(Task brief): What lines of the listing below contain the word "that"? Copy each of them out.

===== Supplied material

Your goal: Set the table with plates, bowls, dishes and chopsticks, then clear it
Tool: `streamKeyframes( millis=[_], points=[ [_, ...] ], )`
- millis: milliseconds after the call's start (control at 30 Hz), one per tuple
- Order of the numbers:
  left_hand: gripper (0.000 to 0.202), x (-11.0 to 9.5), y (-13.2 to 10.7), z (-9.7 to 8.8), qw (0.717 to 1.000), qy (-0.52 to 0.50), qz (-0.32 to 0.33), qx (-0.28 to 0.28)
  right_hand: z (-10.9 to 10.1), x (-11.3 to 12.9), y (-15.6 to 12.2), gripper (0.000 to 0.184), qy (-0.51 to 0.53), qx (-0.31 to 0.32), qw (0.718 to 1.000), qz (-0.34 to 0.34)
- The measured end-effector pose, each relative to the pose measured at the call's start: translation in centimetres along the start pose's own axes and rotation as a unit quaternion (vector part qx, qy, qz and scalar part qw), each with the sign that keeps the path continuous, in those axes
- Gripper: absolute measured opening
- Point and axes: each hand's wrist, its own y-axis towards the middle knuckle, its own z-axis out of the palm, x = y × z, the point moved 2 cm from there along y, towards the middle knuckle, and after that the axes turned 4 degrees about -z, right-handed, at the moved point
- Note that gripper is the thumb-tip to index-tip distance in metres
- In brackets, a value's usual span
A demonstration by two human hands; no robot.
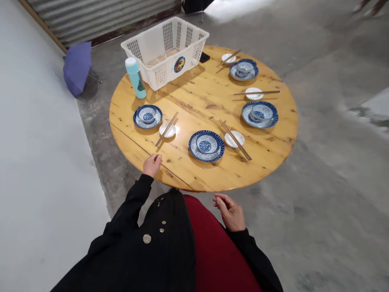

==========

(Result for this task):
- The measured end-effector pose, each relative to the pose measured at the call's start: translation in centimetres along the start pose's own axes and rotation as a unit quaternion (vector part qx, qy, qz and scalar part qw), each with the sign that keeps the path continuous, in those axes
- Point and axes: each hand's wrist, its own y-axis towards the middle knuckle, its own z-axis out of the palm, x = y × z, the point moved 2 cm from there along y, towards the middle knuckle, and after that the axes turned 4 degrees about -z, right-handed, at the moved point
- Note that gripper is the thumb-tip to index-tip distance in metres

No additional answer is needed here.